- SR-202 in red

Route information
- Maintained by UDOT
- Length: 1.683 mi (2.709 km)
- Existed: 1969–present

Major junctions
- South end: SR-201 near Magna, Utah
- North end: I-80 near Great Salt Lake

Location
- Country: United States
- State: Utah

Highway system
- Utah State Highway System; Interstate; US; State; Minor; Scenic;
| ← SR-201 |  | → SR-203 |

= Utah State Route 202 =

Highway in Utah

State Route 202 (SR-202) is a 1.683 mi long state highway in the U.S. state of Utah that serves as a connector, linking SR-201 to Interstate 80 (I-80) in rural Salt Lake County. The road has existed since at least 1937, when it connected U.S. Route 40 (US-40) and US-50 via the Garfield Cut-Off Road. It also serves as the eastbound on-ramp for I-80.

==Route description==
Located entirely in Salt Lake County, Utah, SR-202 begins at an intersection with SR-201 and 11500 West northwest of Magna, Utah. The road travels northwesterly, bordered on the east by a large tailing pond owned by Kennecott Utah Copper and part of the former Denver and Rio Grande Western Railroad rail line, which is now owned by the Union Pacific Railroad (UP). The parallel rail line intersects a pair of east–west rail lines, the southern line being UP main line, and the northern line being the Feather River Route of the former Western Pacific Railroad, which is now owned by UP. After crossing the rail lines, SR-202 intersects with I-80 near the Great Salt Lake State Park and comes to a terminus at the I-80 frontage road, which provides access to the Great Salt Lake State Park and to the Saltair resort. Kennecott Utah Copper owns all of the land surrounding SR-202, except for the right-of-way for the railroad, and the highway itself.

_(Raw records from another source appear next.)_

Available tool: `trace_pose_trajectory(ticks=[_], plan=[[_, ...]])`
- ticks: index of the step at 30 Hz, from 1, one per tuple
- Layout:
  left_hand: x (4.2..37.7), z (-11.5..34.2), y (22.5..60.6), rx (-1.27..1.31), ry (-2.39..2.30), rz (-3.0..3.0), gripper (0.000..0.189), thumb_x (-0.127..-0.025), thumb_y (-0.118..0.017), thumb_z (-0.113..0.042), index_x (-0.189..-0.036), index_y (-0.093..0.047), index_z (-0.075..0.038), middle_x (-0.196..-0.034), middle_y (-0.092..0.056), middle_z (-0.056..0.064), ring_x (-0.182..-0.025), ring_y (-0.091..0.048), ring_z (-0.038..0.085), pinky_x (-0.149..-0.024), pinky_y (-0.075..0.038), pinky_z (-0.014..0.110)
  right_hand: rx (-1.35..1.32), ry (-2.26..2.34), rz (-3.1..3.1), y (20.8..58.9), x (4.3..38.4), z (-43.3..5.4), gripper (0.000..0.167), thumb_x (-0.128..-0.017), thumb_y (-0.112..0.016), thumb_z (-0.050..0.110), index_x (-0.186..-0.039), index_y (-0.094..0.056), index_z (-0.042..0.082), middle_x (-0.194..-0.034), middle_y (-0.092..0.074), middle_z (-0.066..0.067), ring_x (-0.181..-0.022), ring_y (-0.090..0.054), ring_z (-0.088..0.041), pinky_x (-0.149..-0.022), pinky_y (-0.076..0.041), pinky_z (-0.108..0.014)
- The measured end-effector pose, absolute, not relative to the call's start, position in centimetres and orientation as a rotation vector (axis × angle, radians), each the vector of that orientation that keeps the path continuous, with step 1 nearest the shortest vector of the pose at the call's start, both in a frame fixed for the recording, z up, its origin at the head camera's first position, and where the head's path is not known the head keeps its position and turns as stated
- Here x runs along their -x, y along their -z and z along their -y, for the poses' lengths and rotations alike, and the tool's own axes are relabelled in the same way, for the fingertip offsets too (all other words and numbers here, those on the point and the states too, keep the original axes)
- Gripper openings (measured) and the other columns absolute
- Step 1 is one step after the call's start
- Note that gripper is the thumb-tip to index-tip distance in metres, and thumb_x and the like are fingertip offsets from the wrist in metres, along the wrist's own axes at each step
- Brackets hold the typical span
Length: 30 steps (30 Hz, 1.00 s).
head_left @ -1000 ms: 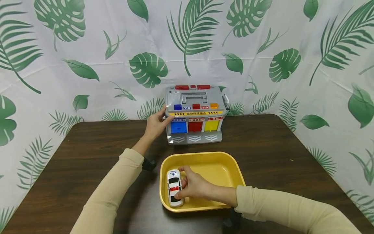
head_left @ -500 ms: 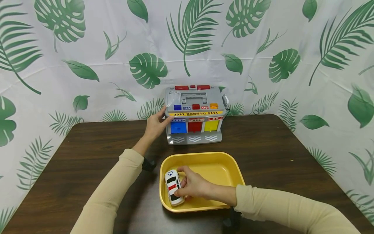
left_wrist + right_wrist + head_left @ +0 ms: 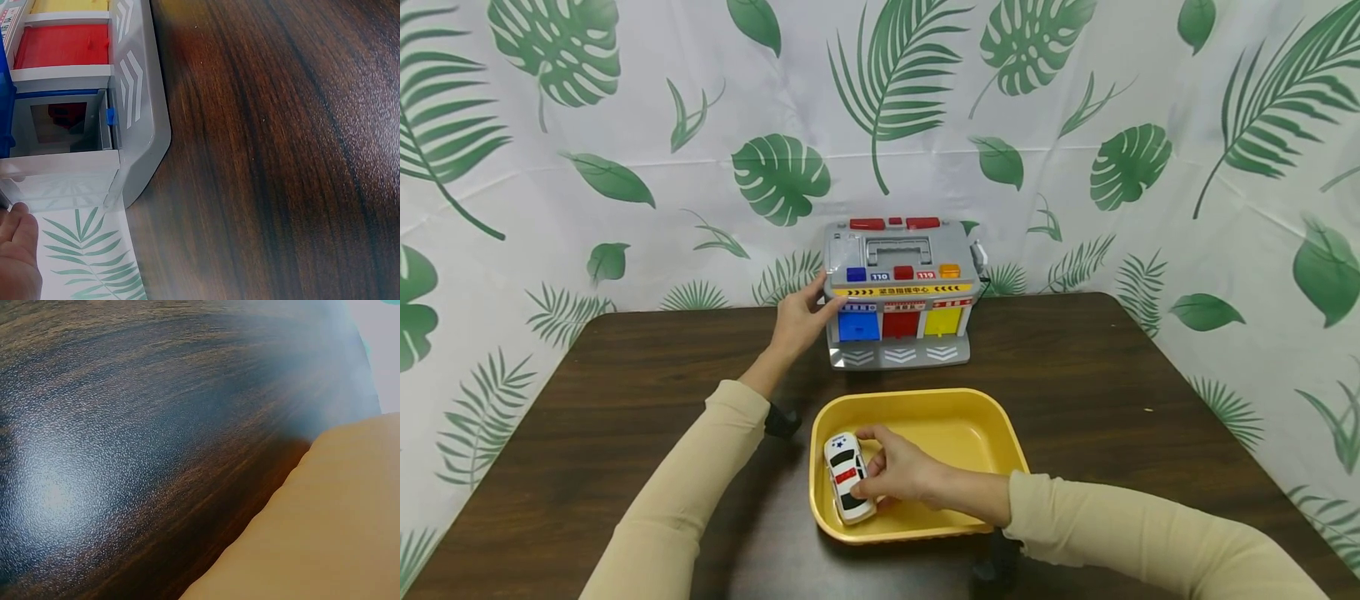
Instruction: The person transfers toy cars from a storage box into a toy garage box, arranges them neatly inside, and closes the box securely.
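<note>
In the head view my right hand (image 3: 898,471) pinches a white toy police car (image 3: 848,479) by its right side, inside the left part of a yellow tray (image 3: 977,454). The car has a red roof light bar and blue stars. My left hand (image 3: 799,323) holds the left front corner of a grey toy rescue station (image 3: 898,354), thumb towards the front. Close up in the left wrist view, the blue door (image 3: 6,106) is raised from its bay (image 3: 59,125), with something dark red seen inside. Part of the left hand (image 3: 19,253) shows at the lower left.
A red door (image 3: 900,325) and a yellow door (image 3: 943,322) on the station are closed. The dark wooden table (image 3: 1075,400) extends on both sides. Behind it hangs a leaf-patterned cloth (image 3: 700,192). The right wrist view holds only tabletop, sleeve (image 3: 331,519) and a pale corner.
The toy car has turned so its starred end points slightly left, and shifted a little within my right hand. My left hand and the station have stayed in place.
</note>
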State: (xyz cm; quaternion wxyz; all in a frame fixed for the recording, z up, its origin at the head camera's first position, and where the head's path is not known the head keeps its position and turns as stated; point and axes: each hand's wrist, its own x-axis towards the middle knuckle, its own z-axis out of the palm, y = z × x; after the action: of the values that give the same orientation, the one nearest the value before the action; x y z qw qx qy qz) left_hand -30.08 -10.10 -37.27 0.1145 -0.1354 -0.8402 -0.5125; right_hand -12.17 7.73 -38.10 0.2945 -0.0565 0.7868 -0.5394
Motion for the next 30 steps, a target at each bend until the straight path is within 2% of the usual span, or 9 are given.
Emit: trace_pose_trajectory(ticks=[12, 30], plan=[[30.0, 10.1, 37.2, 0.405, 1.498, 2.462, 0.070, -0.087, -0.065, -0.035, -0.145, -0.035, -0.010, -0.142, -0.046, 0.009, -0.123, -0.052, 0.024, -0.095, -0.048, 0.036, 0.143, 1.416, -2.098, 37.9, 12.4, -8.1, 0.070, -0.077, -0.073, 0.001, -0.138, -0.038, 0.004, -0.079, -0.055, -0.008, -0.066, -0.053, -0.016, -0.053, -0.051, -0.023], [30.1, 10.1, 37.2, 0.411, 1.513, 2.460, 0.069, -0.088, -0.065, -0.034, -0.145, -0.034, -0.009, -0.142, -0.045, 0.010, -0.123, -0.052, 0.025, -0.095, -0.048, 0.037, 0.113, 1.494, -1.994, 35.4, 12.7, -9.9, 0.063, -0.083, -0.070, 0.005, -0.139, -0.041, 0.007, -0.097, -0.055, -0.013, -0.074, -0.061, -0.019, -0.063, -0.058, -0.031]])
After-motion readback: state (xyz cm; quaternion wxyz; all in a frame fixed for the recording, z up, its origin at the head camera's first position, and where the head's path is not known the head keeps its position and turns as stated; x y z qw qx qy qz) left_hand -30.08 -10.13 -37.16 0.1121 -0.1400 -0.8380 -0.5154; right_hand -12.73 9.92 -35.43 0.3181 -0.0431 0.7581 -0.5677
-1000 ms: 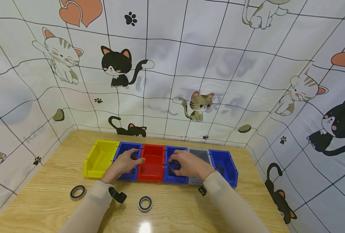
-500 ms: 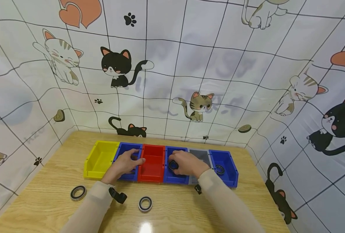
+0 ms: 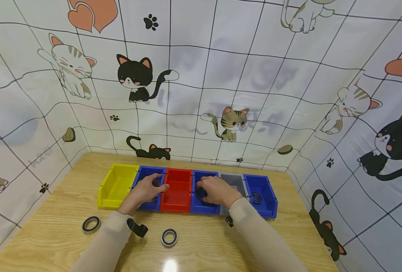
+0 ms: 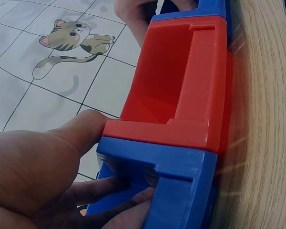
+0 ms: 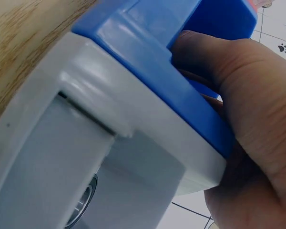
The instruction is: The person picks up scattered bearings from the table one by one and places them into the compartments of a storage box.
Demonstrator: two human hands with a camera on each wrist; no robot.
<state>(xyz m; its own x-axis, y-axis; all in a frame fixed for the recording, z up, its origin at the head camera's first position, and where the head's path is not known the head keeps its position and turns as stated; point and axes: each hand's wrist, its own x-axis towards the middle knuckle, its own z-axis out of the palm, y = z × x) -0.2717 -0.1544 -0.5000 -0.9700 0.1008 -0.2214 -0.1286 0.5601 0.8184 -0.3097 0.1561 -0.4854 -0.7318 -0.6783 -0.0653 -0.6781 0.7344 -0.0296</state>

SR-202 serves as the eastbound ramp from SR-201 onto Interstate I-80, because at its intersection with I-80, the SR-201 (which is the southern terminus of SR-202) traffic only has the option to continue on I-80 westbound, and does not have an offramp to eastbound I-80. Traffic on SR-202 has increased 12% between 2002 and 2007, with a daily average of 735 cars per day using SR-202 in 2007, compared to 475 cars per day in 2002. Half of the traffic on SR-202 consists of buses and trucks.

==History==
Two other roads have been designated Utah State Route 202 in the past. From 1939 to 1953, the name was used by the road that formed the eastern approach to Mercur, Utah, and later became part of SR-73. From 1961 to 1967, the name was used by Main Street between SR-201 (2100 South) and SR-171 in downtown Salt Lake City, which is now part of Utah State Route 186.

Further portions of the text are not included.